Primero irían a la casa de la mujer con la que Knutas había hablado el día anterior, la que había denunciado la desaparición de su hermano. Märta Gardell vivía a las afueras de Dämba. La aldea la formaban unas pocas casas hacinadas entre rediles de ovejas. Märta Gardell vivía en una pequeña construcción de piedra. Le había dado tiempo a preparar una mesa con café en el jardín. Se sentaron a la sombra. Kihlgård disfrutó de los panqueques caseros de azafrán.
—Cuéntenos —pidió Karin—. ¿Su hermano ha desaparecido?

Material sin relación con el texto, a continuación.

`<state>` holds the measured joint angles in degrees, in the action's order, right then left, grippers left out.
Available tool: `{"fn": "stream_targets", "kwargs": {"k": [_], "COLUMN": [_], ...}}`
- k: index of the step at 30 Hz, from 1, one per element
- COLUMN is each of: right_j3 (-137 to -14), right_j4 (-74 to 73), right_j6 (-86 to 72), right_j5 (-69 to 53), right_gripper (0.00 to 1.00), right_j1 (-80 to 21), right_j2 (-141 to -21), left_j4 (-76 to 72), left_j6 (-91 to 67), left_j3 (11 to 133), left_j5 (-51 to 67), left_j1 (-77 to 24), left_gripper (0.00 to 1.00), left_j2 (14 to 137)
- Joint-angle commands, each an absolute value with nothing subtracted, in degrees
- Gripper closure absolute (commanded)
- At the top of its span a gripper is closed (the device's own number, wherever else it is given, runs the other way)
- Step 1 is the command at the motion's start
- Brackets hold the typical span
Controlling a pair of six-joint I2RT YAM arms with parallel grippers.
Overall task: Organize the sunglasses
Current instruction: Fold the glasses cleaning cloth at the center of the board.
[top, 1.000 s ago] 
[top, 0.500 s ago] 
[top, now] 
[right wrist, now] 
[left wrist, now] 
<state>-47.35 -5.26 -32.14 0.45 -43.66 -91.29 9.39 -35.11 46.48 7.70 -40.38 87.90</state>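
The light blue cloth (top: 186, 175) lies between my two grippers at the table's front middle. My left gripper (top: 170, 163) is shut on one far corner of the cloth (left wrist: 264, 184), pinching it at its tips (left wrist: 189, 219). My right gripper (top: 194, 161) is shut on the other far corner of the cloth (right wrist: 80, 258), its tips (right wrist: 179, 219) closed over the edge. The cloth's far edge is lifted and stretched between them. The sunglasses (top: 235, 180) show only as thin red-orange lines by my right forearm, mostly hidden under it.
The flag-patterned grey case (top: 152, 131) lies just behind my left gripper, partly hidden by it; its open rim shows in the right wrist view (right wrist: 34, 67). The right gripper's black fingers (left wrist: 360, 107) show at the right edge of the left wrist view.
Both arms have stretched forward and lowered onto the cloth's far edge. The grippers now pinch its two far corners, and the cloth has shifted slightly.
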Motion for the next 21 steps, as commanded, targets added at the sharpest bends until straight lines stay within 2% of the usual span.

—Sí —contestó Märta—. No sé nada de él desde hace una semana, y él no es así. Suele pasar cada dos días, por lo menos, a comer conmigo. Los dos vivimos solos. Mi marido murió el año pasado, casi al mismo tiempo que Ingmar, apenas una semana después. Y Valter nunca se casó. Toda su vida ha vivido solo en su cabaña. Únicamente se relacionaba conmigo, mi familia y con Ingmar. Eran vecinos. Valter lo ayudó mucho. Le echaba un ojo a la casa cuando él se encontraba en Estocolmo o de viaje.
—¿Cuándo vio a su hermano por última vez?
—El lunes, entonces pasó por aquí y comimos juntos. Trajo unos lenguados.
—¿Notó algo raro en él?
—Nada de nada, era el de siempre. Muy callado, mi hermano no habla mucho. No como yo.
—¿Cuánto tiempo se quedó?
—Un par de horas, creo. También me ayudó en el jardín y a cortar madera. Mis brazos ya no son tan fuertes.
—Y esto fue hace cinco días. Desde entonces ¿no ha vuelto a saber nada de él?
—No, no lo he visto ni me ha llamado. Y tampoco lo ha visto nadie más. Les he preguntado a los vecinos, a todos los que conocemos, en la tienda y en el ferry. Hace casi una semana que nadie le ha visto el pelo.
—¿Y dice que vive solo?
—Sí, siempre lo ha hecho. No sé por qué. Nunca se lo he preguntado. Eso es asunto suyo.
Suspiró.
—¿Suele mantenerse apartado?
—Claro, es un solitario. Pero siempre nos hemos llevado bien. Nos gusta vernos. Y después de que los niños se mudaran y me quedara viuda no le importaba pasarse por aquí. Antes, aquí siempre había mucho revuelo, y él no se siente a gusto cuando hay mucho jaleo. Entonces no venía mucho. Pero como les dije, comencé a pensar que era extraño, y tampoco contestaba al teléfono. Suele pasar mucho tiempo fuera, pero no tanto. Lo llamé por la mañana temprano y por la noche, tarde. Ayer fui a su casa, estaba muy preocupada. Entonces descubrí que la barca también había desaparecido.
—¿La barca? —se sorprendió Karin.
—Sí, la barca de remos que siempre utiliza cuando sale a pescar. Ha desaparecido.
—¿Vio algo más que llamara su atención en la casa?
—El termo del café no estaba en su sitio, en la encimera. Busqué por todas partes, pero no lo encontré. Y siempre se lo lleva cuando sale a pescar. Eso fue lo que me intranquilizó, que no estuvieran la barca ni el termo. Ha debido de ocurrirle algo en el mar. Ha hecho mucho viento durante la semana. Tengo miedo de que le haya pasado algo. Solo nos tenemos el uno al otro, Valter y yo. Todo lo demás se acabó. Ya no existe.
Las lágrimas aparecieron en los ojos de la anciana.
—También bajé al cobertizo y al parecer se llevó la red. Y los prismáticos no están en su sitio. El gancho está vacío.
—¿Nos puede dejar la llave de la casa de Valter? —preguntó Karin—. Nos gustaría echarle un vistazo.